(Supplied information)

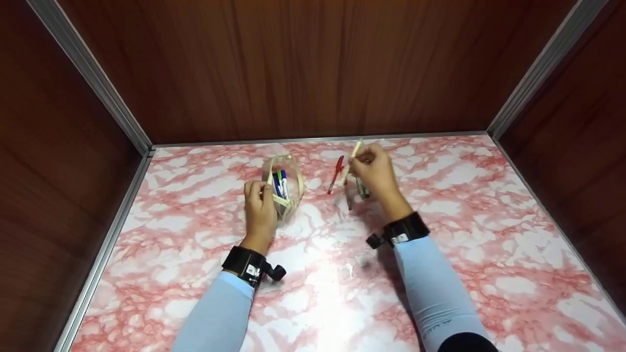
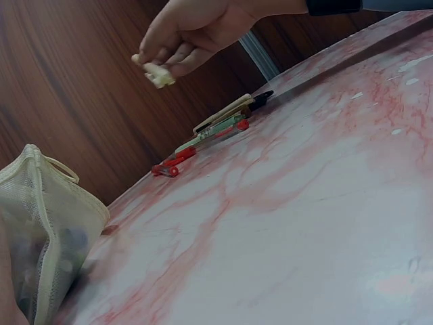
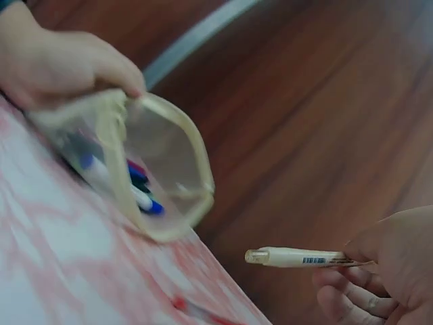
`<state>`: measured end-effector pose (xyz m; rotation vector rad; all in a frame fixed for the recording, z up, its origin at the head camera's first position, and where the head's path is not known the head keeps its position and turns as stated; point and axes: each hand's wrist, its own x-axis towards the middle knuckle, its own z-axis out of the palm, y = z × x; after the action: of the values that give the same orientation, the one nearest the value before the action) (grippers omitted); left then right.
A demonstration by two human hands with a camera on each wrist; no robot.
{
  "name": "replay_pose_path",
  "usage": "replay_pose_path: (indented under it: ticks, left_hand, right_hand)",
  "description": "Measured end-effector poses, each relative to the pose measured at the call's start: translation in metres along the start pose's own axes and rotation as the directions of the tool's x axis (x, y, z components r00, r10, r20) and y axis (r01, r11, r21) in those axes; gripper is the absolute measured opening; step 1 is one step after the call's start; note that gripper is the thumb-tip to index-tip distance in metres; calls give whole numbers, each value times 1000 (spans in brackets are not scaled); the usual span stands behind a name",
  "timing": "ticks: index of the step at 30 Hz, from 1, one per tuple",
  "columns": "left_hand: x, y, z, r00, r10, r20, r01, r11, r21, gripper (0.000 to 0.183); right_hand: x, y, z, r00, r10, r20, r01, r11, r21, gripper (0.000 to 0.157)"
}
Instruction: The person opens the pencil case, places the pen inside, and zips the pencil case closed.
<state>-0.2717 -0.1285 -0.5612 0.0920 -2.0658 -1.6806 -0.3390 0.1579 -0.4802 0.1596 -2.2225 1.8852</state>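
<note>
My left hand [image 1: 259,205] grips the near-left rim of a cream mesh pencil pouch [image 1: 301,180], which stands with its mouth spread wide. Several markers with blue, green and dark ends [image 3: 139,186] lie inside the pouch. Between thumb and fingers, my right hand [image 1: 377,168] pinches a cream-coloured pen [image 3: 298,257] with a barcode on its barrel. That pen is held above the table, to the right of the pouch and apart from it. Only a sliver of the left hand shows at the edge of the left wrist view.
A red pen [image 1: 336,175] lies between the pouch and the right hand. Partly behind that hand are more pens; the left wrist view shows a green one [image 2: 220,126] and a cream one [image 2: 223,114]. A wood-patterned wall [image 1: 313,73] borders the marbled table [image 1: 195,274] at the back.
</note>
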Motion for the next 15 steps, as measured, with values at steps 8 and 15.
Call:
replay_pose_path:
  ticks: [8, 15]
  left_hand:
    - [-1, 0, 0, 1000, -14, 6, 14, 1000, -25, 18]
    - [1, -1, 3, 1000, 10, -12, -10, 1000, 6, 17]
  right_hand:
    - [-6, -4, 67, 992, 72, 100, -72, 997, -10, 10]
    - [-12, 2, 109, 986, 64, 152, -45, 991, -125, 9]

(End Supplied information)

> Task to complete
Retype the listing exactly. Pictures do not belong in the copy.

> Written response
`<state>`: measured end-effector pose (xyz m; rotation vector rad; all in a frame fixed for the recording, z up, its origin at the head camera's first position, and where the head's path is not known the head keeps its position and turns as stated; point and axes: each hand's wrist, its own x-axis towards the middle knuckle, its own z-axis out of the palm, y = z × x; after the action: of the values that give the same orientation, the one nearest the value before the action) (grippers omitted); left then right.
A demonstration by two human hands with a camera on each wrist; no robot.
{
  "name": "replay_pose_path",
  "usage": "replay_pose_path: (indented under it: ticks, left_hand, right_hand)",
  "description": "Measured end-effector poses, each relative to the pose measured at the call's start: translation in metres along the start pose's own axes and rotation as the directions of the tool's x axis (x, y, z components r00, r10, r20) and y axis (r01, r11, r21) in those axes; gripper is the absolute measured opening; step 1 is one step after the call's start; note that gripper is the thumb-tip to index-tip distance in metres; calls give whole numbers, each value times 1000 (spans in brackets are not scaled); the usual span stands behind a name",
  "timing": "ticks: index of the step at 30 Hz, from 1, one per tuple",
  "columns": "left_hand: x, y, z, r00, r10, r20, r01, r11, r21, gripper (0.000 to 0.183); right_hand: x, y, z, r00, r10, r20, r01, r11, r21, gripper (0.000 to 0.157)"
}
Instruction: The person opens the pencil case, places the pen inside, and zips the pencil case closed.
<state>-0.2717 -0.1285 -0.5612 0.0920 -2.0658 -1.6806 -0.3390 0.1579 -0.4802 0.1596 -2.2225 1.8852</state>
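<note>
My left hand [image 1: 259,205] grips the near-left rim of a cream mesh pencil pouch [image 1: 301,180], which stands with its mouth spread wide. Several markers with blue, green and dark ends [image 3: 139,186] lie inside the pouch. Between thumb and fingers, my right hand [image 1: 377,168] pinches a cream-coloured pen [image 3: 298,257] with a barcode on its barrel. That pen is held above the table, to the right of the pouch and apart from it. Only a sliver of the left hand shows at the edge of the left wrist view.
A red pen [image 1: 336,175] lies between the pouch and the right hand. Partly behind that hand are more pens; the left wrist view shows a green one [image 2: 220,126] and a cream one [image 2: 223,114]. A wood-patterned wall [image 1: 313,73] borders the marbled table [image 1: 195,274] at the back.
</note>
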Motion for the next 15 steps, as measured, with values at steps 8 and 15.
Call:
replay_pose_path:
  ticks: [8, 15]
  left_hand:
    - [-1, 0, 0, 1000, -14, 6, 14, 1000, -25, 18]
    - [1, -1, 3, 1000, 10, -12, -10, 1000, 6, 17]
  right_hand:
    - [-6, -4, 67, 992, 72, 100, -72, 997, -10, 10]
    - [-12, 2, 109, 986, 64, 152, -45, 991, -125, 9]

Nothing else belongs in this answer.